Some new changes come into ‘law’ today which affect the carriage of firearms in vehicles, they are small, but important changes – and clarify some of the grey areas that have surrounded guns in cars for years. These are in the form of additions to regulation 19, which relate to the storage of firearms.
I encourage you to go and familiarise yourself with the regs yourself – but the key points are:
- Firearms need to be concealed from view from outside the vechile
- Firearms need to be rendered inoperatable
- Firearms need to be unloaded
- Ammunition needs to be stored seperately and concealed
Interestingly/oddly – the clause (1) that refers to this is then said to NOT apply if you are in or near the vehicle (2).
So, not so much a change – but a reinforcing of best practice anyhow. Inside a case is concealed (i.e. keep guns in cases, not just sitting on the seat) – and I would suggest the best practice is a case that doesn’t scream out ‘GUN’ – i.e. not camo, not covered in tactical stickers.
I would hope no one is driving around with a loaded firearm in the truck anyhow. That has always been illegal on a public road anyhow – and breaches one of the seven rules of firearms safety.
Load a firearm only when ready to fire.
However, the requirement for the firearm to be rendered inoperable, and for ammunition to be stored separately is an addition – so that really (and simply) means take the bolt out, put into a lockable ammo box and you are good. I have seen the lockable 50cal ammo boxes used for this, or small pelican like cases as well. It is noted that the glove compartment would be an acceptable solution as well.
Essentially, what we are trying to get away from, is the rifle bag with the gun inside, bolt in, and a box of ammo in the side pocket. As I have pointed out for years doing the firearms licencing courses – this is really just gift-wrapping the firearm, with everything it needs to be shot, in an easy-carry bag, should someone stick the head into the car and grab something while you are away from it.
This brings us to a very interesting, and ultimately useful addition to the law.
If you follow the above requirements and don’t wander too far away and lock the vehicle, then it is stipulated you may leave the vehicle unattended during a break in the journey for up to 60 minutes.
While I wouldn’t suggest anyone just leaves a gun in the vehicle for 60 minutes, it does allow a legal provision to be able to get petrol, pay for petrol and go to the toilet without feeling like a criminal.
I always suggest people minimise the time away from the guns regardless. However, there are certain times, when, for a brief period of time you may need to take your eyes off the vehicle. This new reg allows for this, in what I see to be a reasonable manner.
So – in short
- Get a lockable ammo box. Store the ammo and the bolt in it. You can take the ammo and bolt out of the box and put it back into the bag when you get where you are going. When you get there, you could put it back into the bag in order to carry it from point A to B and then unload into the safe, hand over to the store (or in my case, a person setting up the gun for you) – and they can then store appropiatly their end.
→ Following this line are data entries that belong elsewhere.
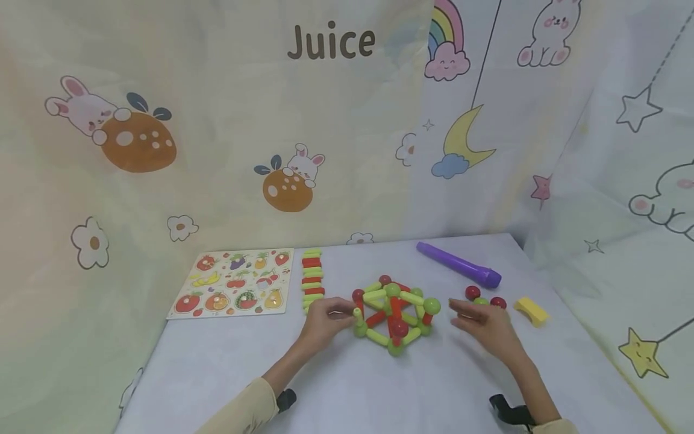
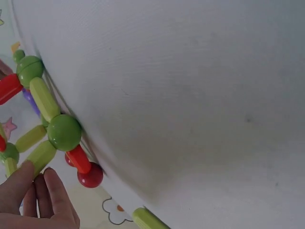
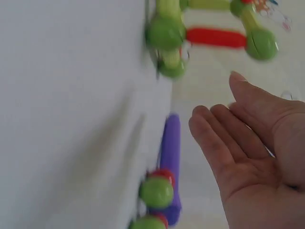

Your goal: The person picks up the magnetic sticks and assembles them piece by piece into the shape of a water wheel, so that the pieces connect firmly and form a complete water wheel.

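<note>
A frame of light green and red rods [image 1: 396,310] joined by green and red balls stands on the table in the middle of the head view. My left hand [image 1: 324,325] is at its left side. Thumb and fingers pinch a light green rod [image 2: 42,156] that sticks out of a green ball [image 2: 65,132] in the left wrist view. On the other side, my right hand [image 1: 488,328] is held apart from the frame, palm turned toward it. Its fingers are relaxed and hold nothing, as the right wrist view shows [image 3: 252,148].
Loose red and green balls [image 1: 473,293] lie beyond the right hand, near a yellow block [image 1: 532,311]. A purple stick [image 1: 458,264] lies behind them. At the back left are a row of light green and red rods [image 1: 312,280] and a fruit picture board [image 1: 233,283].
</note>
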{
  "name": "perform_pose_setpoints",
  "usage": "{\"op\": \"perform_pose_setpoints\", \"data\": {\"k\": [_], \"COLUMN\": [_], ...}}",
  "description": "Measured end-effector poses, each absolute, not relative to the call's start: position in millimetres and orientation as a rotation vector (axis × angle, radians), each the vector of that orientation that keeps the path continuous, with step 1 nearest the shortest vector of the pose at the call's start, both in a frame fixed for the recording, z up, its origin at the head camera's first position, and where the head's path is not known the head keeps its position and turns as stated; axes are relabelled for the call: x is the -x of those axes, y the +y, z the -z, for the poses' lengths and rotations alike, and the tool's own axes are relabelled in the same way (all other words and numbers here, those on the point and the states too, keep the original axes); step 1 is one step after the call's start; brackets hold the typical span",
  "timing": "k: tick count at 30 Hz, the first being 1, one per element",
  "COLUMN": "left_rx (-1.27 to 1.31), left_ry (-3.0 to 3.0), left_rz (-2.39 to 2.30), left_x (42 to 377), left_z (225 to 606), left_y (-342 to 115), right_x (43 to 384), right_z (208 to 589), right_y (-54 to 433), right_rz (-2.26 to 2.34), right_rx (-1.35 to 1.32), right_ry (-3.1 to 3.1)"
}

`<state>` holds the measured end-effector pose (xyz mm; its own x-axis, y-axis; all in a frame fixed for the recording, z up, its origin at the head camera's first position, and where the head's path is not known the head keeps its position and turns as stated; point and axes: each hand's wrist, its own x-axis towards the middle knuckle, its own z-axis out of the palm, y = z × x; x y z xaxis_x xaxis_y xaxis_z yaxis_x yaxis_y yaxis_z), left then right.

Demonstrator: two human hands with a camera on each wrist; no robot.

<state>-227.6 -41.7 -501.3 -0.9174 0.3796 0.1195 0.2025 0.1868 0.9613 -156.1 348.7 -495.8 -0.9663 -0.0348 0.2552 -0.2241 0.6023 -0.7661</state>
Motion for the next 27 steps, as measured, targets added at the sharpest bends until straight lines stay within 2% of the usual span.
{"op": "perform_pose_setpoints", "data": {"k": [7, 16, 19, 22, 27], "left_rx": [-0.569, -0.557, -0.559, -0.559, -0.546], "left_ry": [2.291, 2.277, 2.291, 2.336, 2.437], "left_rz": [-1.841, -1.857, -1.828, -1.771, -1.632], "left_x": [229.2, 225.4, 223.4, 221.2, 218.3], "left_z": [505.5, 503.1, 504.4, 505.8, 510.9], "left_y": [-38.9, -37.0, -39.2, -42.6, -47.7], "right_x": [154.1, 158.0, 156.3, 154.7, 156.5], "right_z": [498.2, 507.6, 505.6, 497.1, 451.4], "right_y": [397.1, 412.4, 410.8, 404.0, 366.5], "right_rz": [-0.721, -0.699, -0.697, -0.72, -0.862], "right_rx": [0.008, 0.252, 0.22, 0.056, -0.281], "right_ry": [-2.589, -2.898, -2.892, -2.76, -2.529]}}
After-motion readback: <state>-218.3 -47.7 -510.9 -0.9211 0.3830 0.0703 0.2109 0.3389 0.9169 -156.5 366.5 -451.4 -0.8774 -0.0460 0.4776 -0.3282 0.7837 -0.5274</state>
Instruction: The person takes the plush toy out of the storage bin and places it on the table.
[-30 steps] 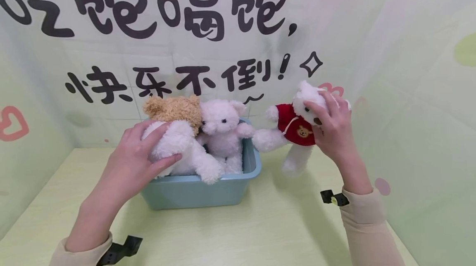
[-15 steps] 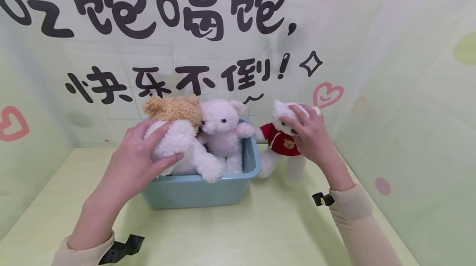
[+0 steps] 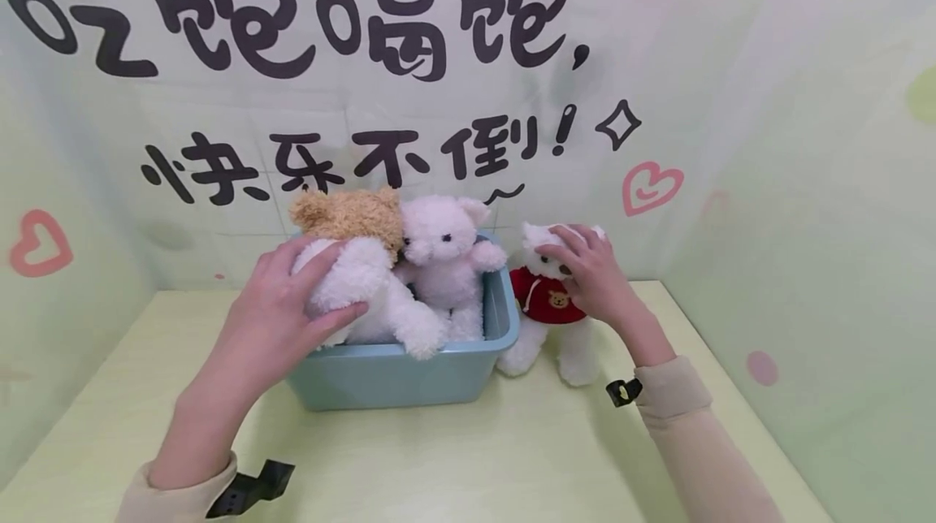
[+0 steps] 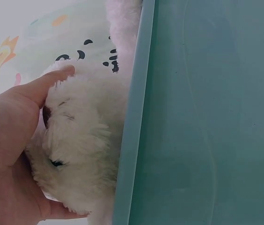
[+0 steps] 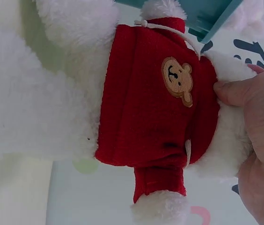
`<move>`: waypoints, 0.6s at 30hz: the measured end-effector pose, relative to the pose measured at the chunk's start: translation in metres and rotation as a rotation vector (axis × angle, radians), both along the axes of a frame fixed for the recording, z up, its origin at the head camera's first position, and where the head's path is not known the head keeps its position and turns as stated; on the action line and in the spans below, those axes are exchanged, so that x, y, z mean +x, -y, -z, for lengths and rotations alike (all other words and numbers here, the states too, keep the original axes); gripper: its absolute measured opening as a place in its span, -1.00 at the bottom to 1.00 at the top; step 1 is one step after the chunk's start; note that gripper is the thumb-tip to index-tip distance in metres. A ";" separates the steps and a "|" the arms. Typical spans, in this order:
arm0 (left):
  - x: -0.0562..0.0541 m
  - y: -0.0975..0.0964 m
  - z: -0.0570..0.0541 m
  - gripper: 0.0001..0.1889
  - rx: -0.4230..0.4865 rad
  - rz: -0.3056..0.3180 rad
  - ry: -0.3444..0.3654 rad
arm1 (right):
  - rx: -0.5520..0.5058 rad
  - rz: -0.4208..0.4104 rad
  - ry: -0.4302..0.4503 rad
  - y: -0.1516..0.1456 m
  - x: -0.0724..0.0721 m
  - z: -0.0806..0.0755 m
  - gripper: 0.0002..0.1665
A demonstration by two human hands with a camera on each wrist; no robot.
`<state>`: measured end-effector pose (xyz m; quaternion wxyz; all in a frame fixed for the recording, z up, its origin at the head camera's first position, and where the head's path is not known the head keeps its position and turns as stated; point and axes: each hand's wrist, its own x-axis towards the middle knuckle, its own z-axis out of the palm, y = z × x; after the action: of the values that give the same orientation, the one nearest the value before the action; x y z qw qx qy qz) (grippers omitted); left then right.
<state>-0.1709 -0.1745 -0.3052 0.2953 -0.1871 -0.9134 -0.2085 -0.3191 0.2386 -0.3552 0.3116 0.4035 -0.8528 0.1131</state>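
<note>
1. A light-blue rectangular plastic bin (image 3: 395, 381) stands on the pale table (image 3: 409, 466).
2. At the bin's left end, the left hand (image 3: 274, 300) has thumb and fingers curled round the head of a fluffy white plush toy (image 3: 354, 271), whose limb reaches over the bin's front rim.
3. Just beside the bin's right side, the right hand (image 3: 595, 275) grips the head of a white plush bear in a red top (image 3: 541, 300); it is upright, legs down.
4. Inside the bin, 2 more sit side by side: a curly tan plush bear (image 3: 351, 214) and, to its right, a pale-pink plush toy (image 3: 446, 279).
</note>
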 end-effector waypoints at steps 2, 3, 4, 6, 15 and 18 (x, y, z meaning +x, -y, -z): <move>0.000 -0.001 0.000 -0.25 0.003 0.002 0.001 | -0.009 -0.010 0.010 -0.001 -0.004 0.003 -0.25; 0.000 -0.001 0.000 -0.25 0.003 0.001 0.002 | -0.010 -0.014 0.014 -0.001 -0.005 0.005 -0.26; 0.000 -0.002 0.000 -0.25 0.002 0.000 0.004 | -0.007 -0.015 0.017 -0.001 -0.007 0.008 -0.28; 0.000 -0.003 0.000 -0.25 -0.001 -0.002 0.007 | 0.008 -0.007 0.024 -0.001 -0.010 0.014 -0.32; 0.002 -0.003 0.002 -0.26 0.011 -0.004 0.008 | 0.020 0.096 0.196 -0.002 -0.018 0.029 -0.44; 0.002 -0.002 0.003 -0.26 0.017 -0.004 0.000 | 0.031 0.143 0.221 0.000 -0.017 0.028 -0.31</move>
<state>-0.1690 -0.1727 -0.3086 0.2971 -0.1827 -0.9120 -0.2158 -0.3357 0.2389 -0.3832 0.2168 0.3317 -0.9101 0.1213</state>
- If you are going to walk away from the vechile for a moment, make sure the vechile is locked.
There was initial concern/widespread panic1 that we were going to need to physically attach bags/cases to the vehicle – while I don’t think this was the issue it was made out to be2 – it has dropped anyhow – as has the requirement for an alarm or immobiliser to be fitted if you were going to leave the vehicle unattended.